Erewhon, written shortly after Darwin published On the Origin of Species, is much concerned with evolution. Samuel Butler also asks whether people should be jailed for illness and treated for crimes, instead of vice versa. Of interest is the suggestion that drunks should be treated instead of jailed - an idea a century ahead of its time. He also skewers the 18th century PETA precursors by arguing that vegetables are as sentient as animals and if one deserves special treatment, so does the other.

As a book way ahead of its time, Erewhon is a classic that everyone should read.

Monday, February 1, 2010

One Fifth Avenue by Candace Bushnell ****

One Fifth Avenue is Plaza Suite for the new millennium, centered around the residents of the fashionable apartment at One Fifth Avenue.
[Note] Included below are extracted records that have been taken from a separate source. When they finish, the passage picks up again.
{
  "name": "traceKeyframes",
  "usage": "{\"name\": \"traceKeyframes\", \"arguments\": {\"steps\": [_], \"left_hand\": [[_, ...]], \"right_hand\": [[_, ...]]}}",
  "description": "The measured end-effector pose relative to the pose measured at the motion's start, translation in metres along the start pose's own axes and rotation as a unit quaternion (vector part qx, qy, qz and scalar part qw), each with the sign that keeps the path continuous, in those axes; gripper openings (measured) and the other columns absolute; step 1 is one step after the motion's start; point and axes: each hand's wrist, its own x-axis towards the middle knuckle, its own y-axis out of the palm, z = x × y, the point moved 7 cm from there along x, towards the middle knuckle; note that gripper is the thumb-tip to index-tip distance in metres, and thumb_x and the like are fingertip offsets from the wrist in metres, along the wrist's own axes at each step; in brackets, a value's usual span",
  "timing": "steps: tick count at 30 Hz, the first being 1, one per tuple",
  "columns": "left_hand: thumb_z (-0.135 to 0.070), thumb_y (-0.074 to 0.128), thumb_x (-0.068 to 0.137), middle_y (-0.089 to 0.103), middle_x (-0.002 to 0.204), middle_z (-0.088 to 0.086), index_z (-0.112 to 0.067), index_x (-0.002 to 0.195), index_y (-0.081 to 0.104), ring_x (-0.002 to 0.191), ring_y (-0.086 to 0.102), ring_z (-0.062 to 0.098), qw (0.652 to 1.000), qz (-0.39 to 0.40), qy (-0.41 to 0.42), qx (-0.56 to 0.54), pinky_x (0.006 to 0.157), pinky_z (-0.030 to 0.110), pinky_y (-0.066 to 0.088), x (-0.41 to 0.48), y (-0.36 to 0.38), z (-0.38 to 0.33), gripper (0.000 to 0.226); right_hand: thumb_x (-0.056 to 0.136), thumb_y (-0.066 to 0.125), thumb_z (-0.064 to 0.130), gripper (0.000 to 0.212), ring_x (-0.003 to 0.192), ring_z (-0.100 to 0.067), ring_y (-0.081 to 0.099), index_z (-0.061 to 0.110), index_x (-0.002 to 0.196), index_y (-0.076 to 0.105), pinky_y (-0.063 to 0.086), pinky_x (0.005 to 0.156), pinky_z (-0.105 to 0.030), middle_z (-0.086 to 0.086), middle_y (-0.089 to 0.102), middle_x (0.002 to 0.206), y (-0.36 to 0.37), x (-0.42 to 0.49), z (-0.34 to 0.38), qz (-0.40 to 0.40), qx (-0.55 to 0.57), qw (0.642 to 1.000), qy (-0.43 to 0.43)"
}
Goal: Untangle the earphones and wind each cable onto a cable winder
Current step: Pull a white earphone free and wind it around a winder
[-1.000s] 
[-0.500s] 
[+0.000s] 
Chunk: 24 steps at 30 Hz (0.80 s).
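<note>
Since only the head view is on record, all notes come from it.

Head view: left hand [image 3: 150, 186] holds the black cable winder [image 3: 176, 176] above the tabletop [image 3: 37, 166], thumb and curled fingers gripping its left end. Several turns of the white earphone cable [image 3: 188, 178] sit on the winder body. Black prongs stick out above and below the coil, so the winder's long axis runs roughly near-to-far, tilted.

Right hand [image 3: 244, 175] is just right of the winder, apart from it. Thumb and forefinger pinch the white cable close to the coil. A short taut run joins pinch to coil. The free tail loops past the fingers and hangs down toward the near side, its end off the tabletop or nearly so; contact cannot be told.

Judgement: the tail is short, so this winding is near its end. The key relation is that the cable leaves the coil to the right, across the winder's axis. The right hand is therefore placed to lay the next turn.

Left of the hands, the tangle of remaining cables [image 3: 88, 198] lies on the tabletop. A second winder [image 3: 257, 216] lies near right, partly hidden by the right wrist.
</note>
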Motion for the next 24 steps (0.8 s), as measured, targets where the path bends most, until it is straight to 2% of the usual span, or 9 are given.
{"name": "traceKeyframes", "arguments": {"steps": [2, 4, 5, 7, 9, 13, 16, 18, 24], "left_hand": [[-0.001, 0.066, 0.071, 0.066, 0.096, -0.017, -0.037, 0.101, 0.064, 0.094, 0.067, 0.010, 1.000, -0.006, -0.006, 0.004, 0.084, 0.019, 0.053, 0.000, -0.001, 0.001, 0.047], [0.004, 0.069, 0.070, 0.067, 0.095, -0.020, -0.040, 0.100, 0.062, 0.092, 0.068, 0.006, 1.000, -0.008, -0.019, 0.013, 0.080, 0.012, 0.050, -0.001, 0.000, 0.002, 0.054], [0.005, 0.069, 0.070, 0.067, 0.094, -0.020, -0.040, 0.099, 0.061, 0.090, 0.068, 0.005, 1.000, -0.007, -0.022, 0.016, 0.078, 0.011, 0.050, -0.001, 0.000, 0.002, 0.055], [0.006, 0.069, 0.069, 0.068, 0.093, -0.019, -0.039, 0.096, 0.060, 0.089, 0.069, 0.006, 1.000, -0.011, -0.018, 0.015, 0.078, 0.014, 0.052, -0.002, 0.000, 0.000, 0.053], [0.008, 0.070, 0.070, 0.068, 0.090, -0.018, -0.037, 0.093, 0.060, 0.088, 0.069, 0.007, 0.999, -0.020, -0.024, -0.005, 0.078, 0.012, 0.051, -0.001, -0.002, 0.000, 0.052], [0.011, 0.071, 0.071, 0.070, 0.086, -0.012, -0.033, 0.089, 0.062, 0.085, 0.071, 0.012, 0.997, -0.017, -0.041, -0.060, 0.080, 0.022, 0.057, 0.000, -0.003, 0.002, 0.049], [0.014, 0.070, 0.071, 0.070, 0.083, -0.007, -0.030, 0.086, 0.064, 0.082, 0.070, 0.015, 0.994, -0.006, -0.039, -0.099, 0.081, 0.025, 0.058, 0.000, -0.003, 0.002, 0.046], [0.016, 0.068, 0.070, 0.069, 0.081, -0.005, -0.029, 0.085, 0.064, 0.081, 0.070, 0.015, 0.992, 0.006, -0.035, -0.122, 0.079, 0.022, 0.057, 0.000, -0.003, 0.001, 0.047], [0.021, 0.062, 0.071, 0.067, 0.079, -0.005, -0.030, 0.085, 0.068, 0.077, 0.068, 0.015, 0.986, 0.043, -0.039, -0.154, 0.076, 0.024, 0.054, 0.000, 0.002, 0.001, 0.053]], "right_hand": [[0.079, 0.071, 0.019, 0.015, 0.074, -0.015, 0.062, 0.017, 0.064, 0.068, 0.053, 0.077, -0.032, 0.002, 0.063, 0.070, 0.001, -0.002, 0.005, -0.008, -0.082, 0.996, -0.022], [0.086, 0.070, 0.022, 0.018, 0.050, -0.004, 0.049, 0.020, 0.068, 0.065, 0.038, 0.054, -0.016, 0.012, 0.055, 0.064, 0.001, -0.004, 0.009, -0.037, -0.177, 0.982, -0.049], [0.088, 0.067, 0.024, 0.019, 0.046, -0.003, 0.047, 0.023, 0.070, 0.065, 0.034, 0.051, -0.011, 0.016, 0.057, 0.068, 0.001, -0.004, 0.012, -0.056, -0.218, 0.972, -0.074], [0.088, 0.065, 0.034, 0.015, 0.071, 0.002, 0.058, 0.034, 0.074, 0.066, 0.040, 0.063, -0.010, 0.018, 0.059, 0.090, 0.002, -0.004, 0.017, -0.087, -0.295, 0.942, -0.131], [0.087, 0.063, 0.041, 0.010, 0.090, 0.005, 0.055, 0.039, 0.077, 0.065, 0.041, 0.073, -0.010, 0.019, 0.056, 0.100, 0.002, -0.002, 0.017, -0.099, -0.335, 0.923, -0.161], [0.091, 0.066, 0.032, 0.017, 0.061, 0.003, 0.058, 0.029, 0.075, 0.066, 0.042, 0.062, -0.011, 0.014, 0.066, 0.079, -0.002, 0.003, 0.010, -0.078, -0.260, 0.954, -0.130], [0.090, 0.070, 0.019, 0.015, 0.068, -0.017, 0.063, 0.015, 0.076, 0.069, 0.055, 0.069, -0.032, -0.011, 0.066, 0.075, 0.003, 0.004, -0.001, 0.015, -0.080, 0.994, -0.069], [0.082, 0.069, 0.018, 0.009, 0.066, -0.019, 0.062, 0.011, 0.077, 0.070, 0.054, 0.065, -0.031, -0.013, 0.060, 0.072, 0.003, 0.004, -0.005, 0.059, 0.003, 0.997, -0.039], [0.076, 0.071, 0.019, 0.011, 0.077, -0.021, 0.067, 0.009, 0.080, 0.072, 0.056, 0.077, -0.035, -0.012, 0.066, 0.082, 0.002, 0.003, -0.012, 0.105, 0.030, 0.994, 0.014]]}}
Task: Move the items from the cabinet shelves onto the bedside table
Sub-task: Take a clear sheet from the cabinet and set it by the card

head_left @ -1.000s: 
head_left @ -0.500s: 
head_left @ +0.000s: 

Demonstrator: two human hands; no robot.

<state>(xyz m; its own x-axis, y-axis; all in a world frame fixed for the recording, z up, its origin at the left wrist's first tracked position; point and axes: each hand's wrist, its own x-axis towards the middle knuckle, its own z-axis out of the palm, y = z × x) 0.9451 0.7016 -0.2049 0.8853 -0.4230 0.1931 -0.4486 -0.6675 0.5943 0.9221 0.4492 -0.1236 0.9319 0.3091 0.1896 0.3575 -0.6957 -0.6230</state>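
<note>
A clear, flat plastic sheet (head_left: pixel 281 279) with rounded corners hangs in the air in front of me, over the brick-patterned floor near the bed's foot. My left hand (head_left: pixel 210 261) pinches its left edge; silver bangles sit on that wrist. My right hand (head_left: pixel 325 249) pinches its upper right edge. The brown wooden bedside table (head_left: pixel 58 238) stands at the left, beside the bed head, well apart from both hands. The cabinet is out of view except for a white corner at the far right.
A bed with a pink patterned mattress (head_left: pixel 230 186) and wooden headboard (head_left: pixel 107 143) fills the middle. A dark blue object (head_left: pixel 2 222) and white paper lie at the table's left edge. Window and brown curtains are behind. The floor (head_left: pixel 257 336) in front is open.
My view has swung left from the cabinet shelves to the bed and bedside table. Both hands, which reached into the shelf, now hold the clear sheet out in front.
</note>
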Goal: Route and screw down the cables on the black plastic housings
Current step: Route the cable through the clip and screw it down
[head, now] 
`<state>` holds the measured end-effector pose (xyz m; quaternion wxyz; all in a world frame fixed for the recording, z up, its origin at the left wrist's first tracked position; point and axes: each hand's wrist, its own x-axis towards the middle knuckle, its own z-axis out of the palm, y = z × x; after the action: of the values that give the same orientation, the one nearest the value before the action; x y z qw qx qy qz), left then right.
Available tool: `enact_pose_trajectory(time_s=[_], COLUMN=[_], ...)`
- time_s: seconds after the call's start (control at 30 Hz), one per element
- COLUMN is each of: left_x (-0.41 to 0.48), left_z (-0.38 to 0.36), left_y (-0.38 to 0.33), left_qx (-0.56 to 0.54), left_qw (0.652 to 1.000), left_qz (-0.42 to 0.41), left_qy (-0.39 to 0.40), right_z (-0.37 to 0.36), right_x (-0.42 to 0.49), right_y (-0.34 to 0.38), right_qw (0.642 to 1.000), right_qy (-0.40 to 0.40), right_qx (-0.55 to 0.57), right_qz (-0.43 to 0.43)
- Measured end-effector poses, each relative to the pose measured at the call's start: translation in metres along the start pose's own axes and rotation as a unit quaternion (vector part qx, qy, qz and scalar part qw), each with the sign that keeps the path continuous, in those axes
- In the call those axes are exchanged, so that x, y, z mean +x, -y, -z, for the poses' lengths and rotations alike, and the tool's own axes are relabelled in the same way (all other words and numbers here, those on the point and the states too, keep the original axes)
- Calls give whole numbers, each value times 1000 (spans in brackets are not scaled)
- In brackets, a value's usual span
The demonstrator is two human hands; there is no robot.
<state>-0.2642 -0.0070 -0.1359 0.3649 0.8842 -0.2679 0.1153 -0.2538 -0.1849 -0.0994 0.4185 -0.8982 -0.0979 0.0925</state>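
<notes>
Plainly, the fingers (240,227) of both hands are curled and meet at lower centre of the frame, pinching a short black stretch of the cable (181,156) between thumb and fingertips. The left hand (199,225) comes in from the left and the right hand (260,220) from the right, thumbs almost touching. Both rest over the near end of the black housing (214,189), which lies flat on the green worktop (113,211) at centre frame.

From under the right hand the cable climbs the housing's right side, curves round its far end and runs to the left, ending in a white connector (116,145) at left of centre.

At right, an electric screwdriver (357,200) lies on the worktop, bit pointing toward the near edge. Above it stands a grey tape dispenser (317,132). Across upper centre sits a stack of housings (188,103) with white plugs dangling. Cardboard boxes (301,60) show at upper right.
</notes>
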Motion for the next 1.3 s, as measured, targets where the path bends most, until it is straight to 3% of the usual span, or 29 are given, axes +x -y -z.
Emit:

New money (hedge funds) and new media (bloggers) battle old money (trust funds) and old media (columnists and novelists). Who wins in the end? The women! The men are all dominated or destroyed by death, divorce, or debauchery.

A delightful novel of the Dickensian style full of interesting characters who, in the end, are all related to each. (By the author of Sex and the City)

As a postscript the book includes a mathematician who make over $100 million a year, a suspect number because the author's math skills are minimal.
She'd been riding the train ten times a week for twenty years, about a hundred thousand (sic) rides.